The demand made by one independent 'nation upon another to deliver up fugitives,-I mean fugitives in the literal sense of the word-is not, I believe, generally regarded as founded in a well established principle of right. The right to demand and the duty to surrender, are sometimes given by treaties; but where there are no treaty regulations, a compliance with such a demand is a matter of comity, and the fugitive is withheld or given up at the discretion of the power within whose jurisdiction he has taken refuge. The provincial government of the Canadas refuses to deliver up the citizens of New-York who have committed offences in their own State and fled into the British Provinces, unless the crime be such as by the laws of England is punishable with death or the infliction of corporeal punishment. Many crimes of an agravated character are not thus punished by the British laws. I allude to what I conceive to be the Law of Nations, and to the practice of independent powers, so far as I am acquainted with it, for the purpose of showing that the provision of the Constitution relative to fugitives, is in fact a delegation of power, and should be construed by the same rule that is applicable to the other parts

of that instrument which delegate powers. I certainly do not wish to restrict the range of this power. Limited as I conceive it to be, it is in my judgment very salutary in its operation, and I shall very readily give my aid in carrying it to its full extent: but no consideration can induce me to push it beyond what I deem its constitutional boundary.

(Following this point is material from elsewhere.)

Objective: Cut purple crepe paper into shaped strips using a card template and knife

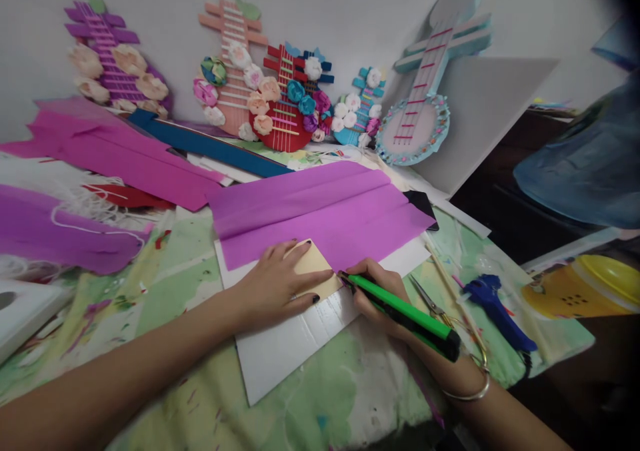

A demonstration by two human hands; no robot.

I am therefore compelled by my sense of duty to apply to this clause of the Constitution, the ordinary and generally approved rule of construing that instrument-the rule which gives to the language used therein its ordinary import. I perceive you are aware of the difficulties which would result from the exercise of this power, if carried by construction to the extent you propose to give it. You have fairly stated the embarrassments under which the prosecuting power would labour in its proceedings against persons brought from other and distant States within its proper jurisdiction, and there tried for acts done in those States. There are other difficulties and dangers incident to the exercise of this power, not brought into view by you, which deserve serious consideration. What occurs daily in the ordinary course of criminal proceedings, may take place in regard to persons transported to a distant jurisdiction for trial. It may happen that an innocent man will be accused, and if demanded he must be delivered up, should your exposition of the Constitution be sanctioned. Under these circumstances, his condition would be perilous indeed. Dragged from his home; far-removed from friends; borne down by the weight of imputed guilt; and unable probably to obtain the evidence by which he might vindicate his innocence; if appearances were against him, he could scarcely hope to escape unmerited condemnation.

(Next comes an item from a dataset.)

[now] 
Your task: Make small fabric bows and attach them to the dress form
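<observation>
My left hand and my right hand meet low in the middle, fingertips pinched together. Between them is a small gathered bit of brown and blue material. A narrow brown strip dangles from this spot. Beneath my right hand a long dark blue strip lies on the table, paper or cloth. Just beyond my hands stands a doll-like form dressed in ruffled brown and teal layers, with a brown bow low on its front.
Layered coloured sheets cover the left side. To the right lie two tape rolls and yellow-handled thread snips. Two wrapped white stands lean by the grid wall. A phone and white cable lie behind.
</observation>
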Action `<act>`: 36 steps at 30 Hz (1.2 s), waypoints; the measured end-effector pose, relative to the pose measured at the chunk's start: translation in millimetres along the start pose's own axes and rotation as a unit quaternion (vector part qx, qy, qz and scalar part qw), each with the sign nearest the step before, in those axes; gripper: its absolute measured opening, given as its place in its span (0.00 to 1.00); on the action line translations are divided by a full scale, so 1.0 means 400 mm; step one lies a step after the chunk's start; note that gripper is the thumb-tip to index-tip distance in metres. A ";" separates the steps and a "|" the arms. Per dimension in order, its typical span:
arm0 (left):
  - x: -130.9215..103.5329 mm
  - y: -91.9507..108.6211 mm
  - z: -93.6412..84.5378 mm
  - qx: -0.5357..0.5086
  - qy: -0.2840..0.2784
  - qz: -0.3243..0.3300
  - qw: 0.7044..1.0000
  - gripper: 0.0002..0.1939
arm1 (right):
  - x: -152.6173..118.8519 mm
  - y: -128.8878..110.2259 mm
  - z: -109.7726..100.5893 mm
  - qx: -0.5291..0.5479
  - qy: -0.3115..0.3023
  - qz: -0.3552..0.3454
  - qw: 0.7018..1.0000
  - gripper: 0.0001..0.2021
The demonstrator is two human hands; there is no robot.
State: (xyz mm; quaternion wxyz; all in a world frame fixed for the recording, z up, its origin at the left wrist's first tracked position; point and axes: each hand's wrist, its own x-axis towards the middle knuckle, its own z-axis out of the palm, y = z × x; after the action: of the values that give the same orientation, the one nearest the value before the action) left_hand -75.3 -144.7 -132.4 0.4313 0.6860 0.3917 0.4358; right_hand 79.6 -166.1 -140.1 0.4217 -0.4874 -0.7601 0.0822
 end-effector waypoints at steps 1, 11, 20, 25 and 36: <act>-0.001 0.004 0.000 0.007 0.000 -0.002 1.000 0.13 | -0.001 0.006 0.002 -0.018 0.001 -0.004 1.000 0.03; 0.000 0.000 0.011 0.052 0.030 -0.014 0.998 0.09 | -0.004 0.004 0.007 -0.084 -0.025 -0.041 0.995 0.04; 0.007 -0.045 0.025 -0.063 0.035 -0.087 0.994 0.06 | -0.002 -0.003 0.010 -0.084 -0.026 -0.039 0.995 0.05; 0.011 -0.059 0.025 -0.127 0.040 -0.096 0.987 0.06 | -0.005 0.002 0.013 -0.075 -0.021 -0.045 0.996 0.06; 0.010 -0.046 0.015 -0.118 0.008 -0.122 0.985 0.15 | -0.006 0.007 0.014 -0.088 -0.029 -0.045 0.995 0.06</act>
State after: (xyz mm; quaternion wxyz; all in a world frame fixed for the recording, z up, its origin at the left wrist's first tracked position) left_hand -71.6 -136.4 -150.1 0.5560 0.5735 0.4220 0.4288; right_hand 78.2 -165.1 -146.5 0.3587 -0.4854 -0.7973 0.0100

The assumption of a similar power, and the application of it to the American colonists by their acknowledged sovereign to whom they owed full and perfect allegiance, was regarded by them as an act of revolting tyranny, and assigned in the Declaration of Independence, as one of the prominent causes that had dissolved the bands by which they were united to the British king and nation. This consideration renders it, to my mind, very improbable that the framers of the Constitution (almost all of whom were revolutionary patriots) intended to confer on each State the right to cause the citizens of all others to be transported out of their own State to be tried for acts done at home; and I cannot resort to a loose construction for the purpose of extracting such a power from that sacred instrument which emanated from their wisdom and experience.

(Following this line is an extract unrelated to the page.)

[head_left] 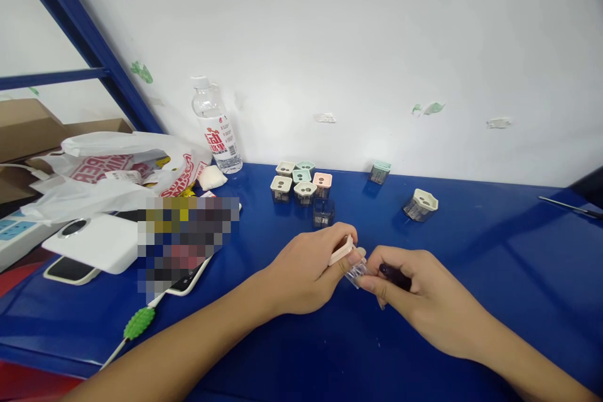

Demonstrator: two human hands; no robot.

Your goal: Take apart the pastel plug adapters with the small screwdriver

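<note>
My left hand [313,270] is closed on a pale pink pencil sharpener lid [341,251], tilted, with its underside partly hidden. Below the lid is a clear plastic part [357,271] between my hands, and its far edge meets the thumb and fingertips of my right hand [409,289]. A dark, rounded object [394,277] lies within the curled right fingers; most of it is hidden, so its kind is unclear. Just beyond my left hand stands a smoky, lidless sharpener container [323,213]. Behind it several two-hole pencil sharpeners with cream, mint and pink tops form a cluster [301,183].
A mint-topped sharpener [379,171] and a cream-topped one [421,205] stand apart to the right. At the right edge lies a thin metal-shafted tool [568,206]. To the left are a water bottle [217,129], a plastic bag [127,166], a white device [94,242] and a cable [113,355].
</note>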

It is a subject of serious regret to me, that I am obliged to differ from your Excellency as to the rule of construction; but if it were otherwise, I think the result of the application you have made to me would be the same. I am apprehensive, and I say it with all due respect, that any reasonable rule of liberal construction would not extend this provision relative to fugitives, so as to bring the case of Williams within its operation. If we could, by the force of liberal construction, and without unwarranted license, give to the word "flee" in this clause, the same meaning as the ordi[Assem. No. 2.]